When partners embark on a new business venture there’s so much excitement about the future that most ignore the unfortunate fact that disputes are virtually inevitable.
Planning for these disputes is the best way to avoid them. We offer the following recommendations to help you avoid partner disputes:
Put Your Agreement in Writing. Whatever entity you choose, a detailed, written agreement—the business version of a prenuptial agreement—is a must. A shareholder agreement (for a corporation), operating agreement (for an LLC) or partnership agreement (for a partnership) details how the business will be managed. Although not all disputes are preventable, written agreements help minimize them by answering many questions that otherwise lead to disagreements. Your agreement should address:
- Each owner’s equity.
- Each owner’s role, duties and obligations with respect to the business.
- Whether one or more owners will be primarily responsible for the day-to-day business operations and decision-making.
- Expectations for additional capital contributions or loans to the business.
- Whether any owners are entitled to a salary.
- How and when profits will be distributed.
- How to break deadlocks.
- Whether there are any restrictions on competition with the business.
- How to handle transfers of ownership interests in the company.
- What happens in the event of death, incapacity or withdrawal of an owner.

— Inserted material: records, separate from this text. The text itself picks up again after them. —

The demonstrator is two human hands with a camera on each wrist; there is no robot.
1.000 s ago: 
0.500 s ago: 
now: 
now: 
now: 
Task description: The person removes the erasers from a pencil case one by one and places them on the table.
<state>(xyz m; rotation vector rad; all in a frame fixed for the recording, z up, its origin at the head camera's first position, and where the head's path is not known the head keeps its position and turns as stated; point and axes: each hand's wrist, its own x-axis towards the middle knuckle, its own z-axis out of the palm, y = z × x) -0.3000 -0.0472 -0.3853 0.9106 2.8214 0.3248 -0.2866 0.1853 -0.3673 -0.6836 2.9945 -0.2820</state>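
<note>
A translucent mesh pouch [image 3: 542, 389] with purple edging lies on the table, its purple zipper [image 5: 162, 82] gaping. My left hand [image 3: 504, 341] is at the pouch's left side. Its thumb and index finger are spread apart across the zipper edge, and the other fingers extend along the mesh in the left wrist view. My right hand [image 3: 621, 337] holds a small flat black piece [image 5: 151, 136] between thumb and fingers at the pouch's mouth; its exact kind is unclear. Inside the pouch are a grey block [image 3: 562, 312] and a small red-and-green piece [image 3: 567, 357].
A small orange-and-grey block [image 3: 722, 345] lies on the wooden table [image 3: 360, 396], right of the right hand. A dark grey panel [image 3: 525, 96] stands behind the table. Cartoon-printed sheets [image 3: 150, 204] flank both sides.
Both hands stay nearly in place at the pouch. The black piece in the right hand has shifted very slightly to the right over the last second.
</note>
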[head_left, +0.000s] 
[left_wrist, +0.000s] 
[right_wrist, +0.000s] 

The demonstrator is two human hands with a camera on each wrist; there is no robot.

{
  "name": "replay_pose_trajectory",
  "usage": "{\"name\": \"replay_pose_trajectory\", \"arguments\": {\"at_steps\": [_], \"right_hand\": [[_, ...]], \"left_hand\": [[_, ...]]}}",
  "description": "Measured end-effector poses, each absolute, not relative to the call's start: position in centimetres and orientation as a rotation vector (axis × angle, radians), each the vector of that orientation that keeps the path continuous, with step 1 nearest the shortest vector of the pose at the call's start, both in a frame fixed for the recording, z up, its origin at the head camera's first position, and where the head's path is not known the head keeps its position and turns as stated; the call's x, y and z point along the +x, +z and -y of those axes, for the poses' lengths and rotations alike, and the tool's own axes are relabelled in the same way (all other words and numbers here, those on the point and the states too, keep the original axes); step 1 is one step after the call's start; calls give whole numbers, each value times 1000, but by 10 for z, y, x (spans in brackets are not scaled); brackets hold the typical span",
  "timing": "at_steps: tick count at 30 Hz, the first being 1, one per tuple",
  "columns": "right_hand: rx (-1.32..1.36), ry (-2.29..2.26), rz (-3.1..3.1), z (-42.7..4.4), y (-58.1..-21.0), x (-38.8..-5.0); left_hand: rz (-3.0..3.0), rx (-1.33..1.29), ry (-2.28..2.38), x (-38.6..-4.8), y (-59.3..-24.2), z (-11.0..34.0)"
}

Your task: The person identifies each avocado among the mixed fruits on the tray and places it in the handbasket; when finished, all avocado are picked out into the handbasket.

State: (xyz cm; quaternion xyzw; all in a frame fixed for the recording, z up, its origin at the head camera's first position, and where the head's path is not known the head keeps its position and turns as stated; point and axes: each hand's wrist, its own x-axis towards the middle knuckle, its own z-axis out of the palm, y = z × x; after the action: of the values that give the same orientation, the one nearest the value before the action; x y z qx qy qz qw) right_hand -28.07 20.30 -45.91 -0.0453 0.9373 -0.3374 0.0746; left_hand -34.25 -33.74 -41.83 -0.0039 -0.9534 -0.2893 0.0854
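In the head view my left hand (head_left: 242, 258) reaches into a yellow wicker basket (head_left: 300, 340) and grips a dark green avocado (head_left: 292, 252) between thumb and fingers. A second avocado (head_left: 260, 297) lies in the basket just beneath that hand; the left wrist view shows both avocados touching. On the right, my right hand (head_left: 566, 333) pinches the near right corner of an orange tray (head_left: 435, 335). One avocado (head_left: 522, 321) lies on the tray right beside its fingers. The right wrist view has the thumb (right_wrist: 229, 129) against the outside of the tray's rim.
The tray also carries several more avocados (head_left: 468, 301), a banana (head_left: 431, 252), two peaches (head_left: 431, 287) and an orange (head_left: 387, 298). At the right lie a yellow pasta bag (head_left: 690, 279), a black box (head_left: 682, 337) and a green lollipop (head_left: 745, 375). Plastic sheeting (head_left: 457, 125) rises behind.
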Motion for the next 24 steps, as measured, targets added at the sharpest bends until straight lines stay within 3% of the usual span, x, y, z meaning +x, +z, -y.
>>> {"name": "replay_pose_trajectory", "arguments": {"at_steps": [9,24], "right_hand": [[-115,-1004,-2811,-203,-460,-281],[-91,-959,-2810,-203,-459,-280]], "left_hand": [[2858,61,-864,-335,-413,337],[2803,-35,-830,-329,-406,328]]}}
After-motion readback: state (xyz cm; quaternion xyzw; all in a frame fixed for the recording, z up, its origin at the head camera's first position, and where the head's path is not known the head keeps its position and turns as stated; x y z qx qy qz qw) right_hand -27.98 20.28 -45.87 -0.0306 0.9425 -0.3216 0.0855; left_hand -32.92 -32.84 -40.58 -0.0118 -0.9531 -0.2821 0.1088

- What happens upon dissolution of the company.
- How and where disputes will be resolved.
- Shareholder agreements, operating agreements and partnership agreements are not one-size-fits-all, so it’s best to have your agreement carefully tailored by an experienced attorney.
Set Clear Expectations for Financial Contributions. Establish clear expectations about how much each owner is expected to contribute and whether contributions—be they cash contributions, equipment to be used in the business or sweat equity—are to be treated as capital contributions or loans. However the contributions are characterized, put it in writing. Document any loans. Also, create rules for future contributions and discuss penalties for a partner’s failure to contribute. These details should be set forth in your agreement.
Define Owners’ Duties. Whether your partners are active or passive, it’s a good idea to have written descriptions for each partner’s duties, as well as the amount of time they are expected to devote to the business to prevent disputes about who’s doing their fair share.
Disclose all Partners in a Franchised Business. If your business is a franchise, be sure to identify all partners on the franchise documents to avoid a default under your franchise agreement and to protect all partners’ rights.
Decide on Compensation and Profit Treatment. Spell out in advance how much money will be paid as salaries or guaranteed payments, how much will be reinvested into the company for expansion or improvements, and how much will be distributed at the end of the year. In addition, agree upfront as to whether distributions will be made to pay owners’ tax bill for company earnings.
Make Company Financial Information Available. Even if the owners don’t have equal control over the company checkbook, it’s important for all of them to have access to company financial information. Many business relationships go sour because of mistrust, but doubts about fairness can be dispelled by giving each owner full access to the company’s financials. Also, be sure to agree in advance on a trusted CPA or accountant to handle bookkeeping and tax matters.
Address Disagreements Directly. If a dispute arises, sit down with your partners to address it. Focus on finding solutions instead of placing blame, and remember that it’s not about winning the argument; it’s about making the best possible choices for your business.
Discuss Worst-Case Scenarios in Advance. Don’t be shy about discussing how things might go wrong. Discussing issues such as what to do if an owner wants to leave the business or isn’t pulling his weight, or how to handle an owner’s death or disability may be uncomfortable at the outset, but talking in advance of a dispute is preferable to fighting it out in court.
Choose the Right Partners. Lastly, remember that friends and family members don’t always make good business partners. It’s important to choose partners whom you trust, who agree with your general vision for the company, who have complementary skill sets and whose strengths make up for your weaknesses.